-- TASK TO CARRY OUT --
In your answer, reproduce exactly the lines from the beginning of the listing below through the one containing "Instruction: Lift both", and only those lines.

++++ SUPPLIED MATERIAL

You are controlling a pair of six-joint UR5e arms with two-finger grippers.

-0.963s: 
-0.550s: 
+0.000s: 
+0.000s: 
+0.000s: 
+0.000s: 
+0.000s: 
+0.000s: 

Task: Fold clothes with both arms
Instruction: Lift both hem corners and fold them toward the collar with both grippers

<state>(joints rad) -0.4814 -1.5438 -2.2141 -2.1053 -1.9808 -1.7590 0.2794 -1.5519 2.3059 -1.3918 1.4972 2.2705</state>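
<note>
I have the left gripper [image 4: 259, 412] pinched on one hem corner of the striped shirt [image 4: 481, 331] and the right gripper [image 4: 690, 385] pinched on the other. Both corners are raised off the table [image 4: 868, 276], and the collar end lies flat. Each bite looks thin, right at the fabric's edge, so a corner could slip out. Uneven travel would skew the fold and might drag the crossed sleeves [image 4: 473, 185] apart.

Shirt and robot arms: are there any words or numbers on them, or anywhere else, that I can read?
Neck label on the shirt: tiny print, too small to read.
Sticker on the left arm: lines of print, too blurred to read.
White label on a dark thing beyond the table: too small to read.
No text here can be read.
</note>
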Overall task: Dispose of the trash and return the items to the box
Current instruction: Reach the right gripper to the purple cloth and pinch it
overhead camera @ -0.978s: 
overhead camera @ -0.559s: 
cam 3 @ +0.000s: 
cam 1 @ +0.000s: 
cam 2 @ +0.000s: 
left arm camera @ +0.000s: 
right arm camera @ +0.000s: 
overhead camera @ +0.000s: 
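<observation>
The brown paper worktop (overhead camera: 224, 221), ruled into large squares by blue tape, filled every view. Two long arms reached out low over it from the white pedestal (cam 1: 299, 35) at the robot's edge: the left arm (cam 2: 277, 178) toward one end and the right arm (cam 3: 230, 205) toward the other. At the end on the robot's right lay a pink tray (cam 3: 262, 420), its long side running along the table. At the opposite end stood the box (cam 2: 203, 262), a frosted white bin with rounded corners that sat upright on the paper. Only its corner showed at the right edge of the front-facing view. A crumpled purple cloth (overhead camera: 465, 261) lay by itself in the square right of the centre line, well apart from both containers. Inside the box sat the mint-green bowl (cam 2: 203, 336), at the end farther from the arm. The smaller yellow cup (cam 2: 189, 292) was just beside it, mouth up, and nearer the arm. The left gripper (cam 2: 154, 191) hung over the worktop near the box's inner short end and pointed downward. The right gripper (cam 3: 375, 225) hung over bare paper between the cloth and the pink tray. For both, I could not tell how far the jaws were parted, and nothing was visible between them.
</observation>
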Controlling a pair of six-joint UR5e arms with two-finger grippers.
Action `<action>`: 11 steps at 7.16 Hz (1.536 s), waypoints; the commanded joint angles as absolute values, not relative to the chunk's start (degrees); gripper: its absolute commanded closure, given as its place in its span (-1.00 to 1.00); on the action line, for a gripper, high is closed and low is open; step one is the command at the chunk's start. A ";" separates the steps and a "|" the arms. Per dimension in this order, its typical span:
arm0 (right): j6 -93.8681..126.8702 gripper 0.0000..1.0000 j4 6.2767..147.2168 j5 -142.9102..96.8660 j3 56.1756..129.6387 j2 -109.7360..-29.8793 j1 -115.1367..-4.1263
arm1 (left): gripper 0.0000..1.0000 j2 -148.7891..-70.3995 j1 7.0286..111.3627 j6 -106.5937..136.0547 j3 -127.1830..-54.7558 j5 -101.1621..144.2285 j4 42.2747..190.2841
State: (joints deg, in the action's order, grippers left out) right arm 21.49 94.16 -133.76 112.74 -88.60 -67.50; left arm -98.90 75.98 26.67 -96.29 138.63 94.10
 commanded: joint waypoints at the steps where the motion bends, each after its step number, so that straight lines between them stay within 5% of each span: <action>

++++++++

-- EXERCISE SOLUTION --
You are controlling a pair of six-joint UR5e arms with two-finger grippers.

-0.963s: 
-0.550s: 
+0.000s: 
+0.000s: 
+0.000s: 
+0.000s: 
+0.000s: 
+0.000s: 

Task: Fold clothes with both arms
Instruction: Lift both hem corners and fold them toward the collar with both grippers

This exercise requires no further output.